▶ **Problem requirements**: Would you copy all lines in the data that contain the word "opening"?

= Beginning of Section =

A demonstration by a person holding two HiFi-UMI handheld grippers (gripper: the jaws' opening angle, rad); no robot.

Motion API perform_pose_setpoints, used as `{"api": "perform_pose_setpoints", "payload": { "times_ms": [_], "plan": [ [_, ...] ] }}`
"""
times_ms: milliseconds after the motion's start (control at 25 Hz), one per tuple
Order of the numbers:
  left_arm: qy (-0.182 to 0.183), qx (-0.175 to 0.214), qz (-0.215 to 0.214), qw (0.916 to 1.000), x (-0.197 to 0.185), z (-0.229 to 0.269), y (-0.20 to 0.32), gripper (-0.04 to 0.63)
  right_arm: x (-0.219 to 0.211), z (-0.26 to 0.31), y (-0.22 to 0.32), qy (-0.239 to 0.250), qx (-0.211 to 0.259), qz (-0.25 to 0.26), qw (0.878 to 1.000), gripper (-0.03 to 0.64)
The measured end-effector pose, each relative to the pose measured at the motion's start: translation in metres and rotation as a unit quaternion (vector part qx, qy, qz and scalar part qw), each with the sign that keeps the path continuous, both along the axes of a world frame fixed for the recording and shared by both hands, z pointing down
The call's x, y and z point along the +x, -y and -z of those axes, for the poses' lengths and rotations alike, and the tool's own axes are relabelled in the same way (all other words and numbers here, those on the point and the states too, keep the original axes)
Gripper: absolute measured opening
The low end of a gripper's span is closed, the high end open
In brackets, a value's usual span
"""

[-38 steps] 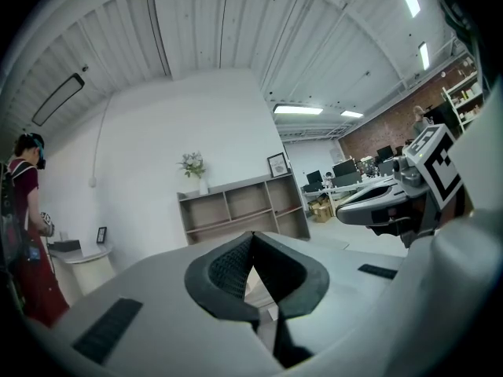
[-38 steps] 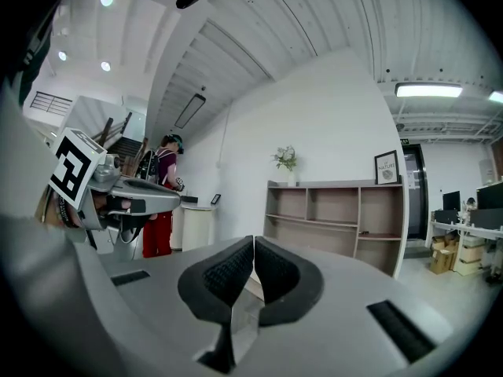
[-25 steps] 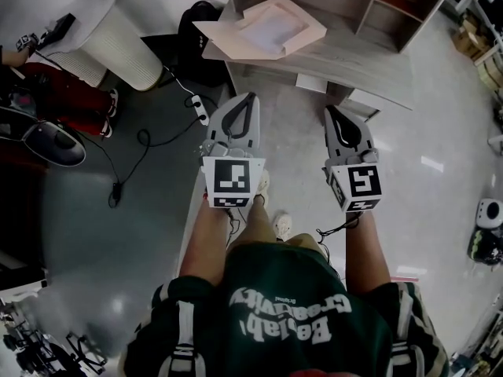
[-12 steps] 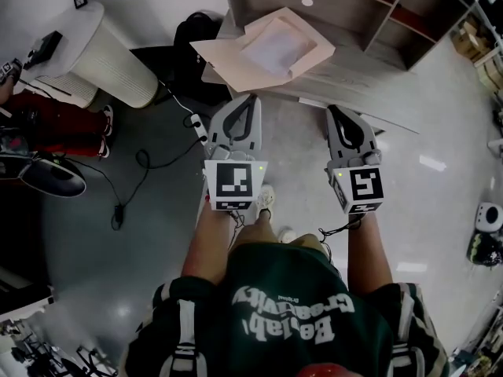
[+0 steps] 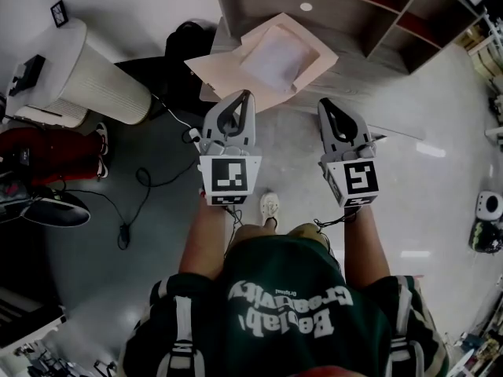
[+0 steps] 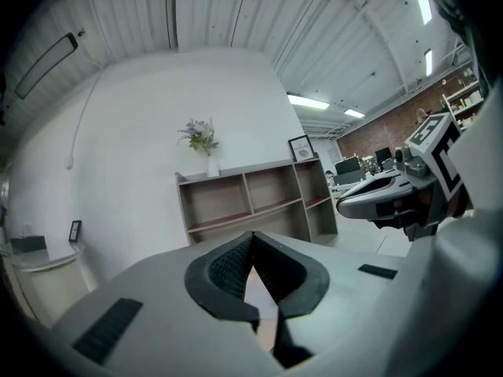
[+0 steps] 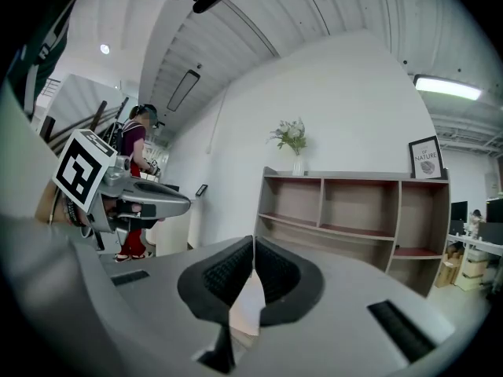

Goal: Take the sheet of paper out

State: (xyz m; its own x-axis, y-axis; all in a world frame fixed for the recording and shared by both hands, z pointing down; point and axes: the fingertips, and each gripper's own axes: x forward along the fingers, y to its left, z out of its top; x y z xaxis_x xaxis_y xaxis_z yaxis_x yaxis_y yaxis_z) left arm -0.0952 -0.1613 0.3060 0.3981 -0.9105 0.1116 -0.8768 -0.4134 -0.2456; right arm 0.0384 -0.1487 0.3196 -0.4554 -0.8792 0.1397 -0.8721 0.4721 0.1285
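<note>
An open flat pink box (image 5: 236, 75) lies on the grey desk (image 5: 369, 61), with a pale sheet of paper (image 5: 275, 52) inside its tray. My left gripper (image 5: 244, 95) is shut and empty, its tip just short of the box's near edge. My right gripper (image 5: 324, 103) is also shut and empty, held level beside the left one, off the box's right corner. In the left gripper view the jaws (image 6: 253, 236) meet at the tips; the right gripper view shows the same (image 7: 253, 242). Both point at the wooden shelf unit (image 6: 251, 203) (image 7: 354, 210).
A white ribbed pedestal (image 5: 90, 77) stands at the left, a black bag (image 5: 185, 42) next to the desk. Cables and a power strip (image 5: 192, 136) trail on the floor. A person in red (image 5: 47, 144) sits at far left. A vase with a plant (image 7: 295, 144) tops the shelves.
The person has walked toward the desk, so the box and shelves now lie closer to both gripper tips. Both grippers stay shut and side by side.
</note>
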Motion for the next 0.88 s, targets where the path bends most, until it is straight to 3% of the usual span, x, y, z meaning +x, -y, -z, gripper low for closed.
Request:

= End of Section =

▶ **Exercise solution**:
A demonstration by a person holding two HiFi-UMI handheld grippers (gripper: the jaws' opening angle, rad); no robot.
Gripper: absolute measured opening

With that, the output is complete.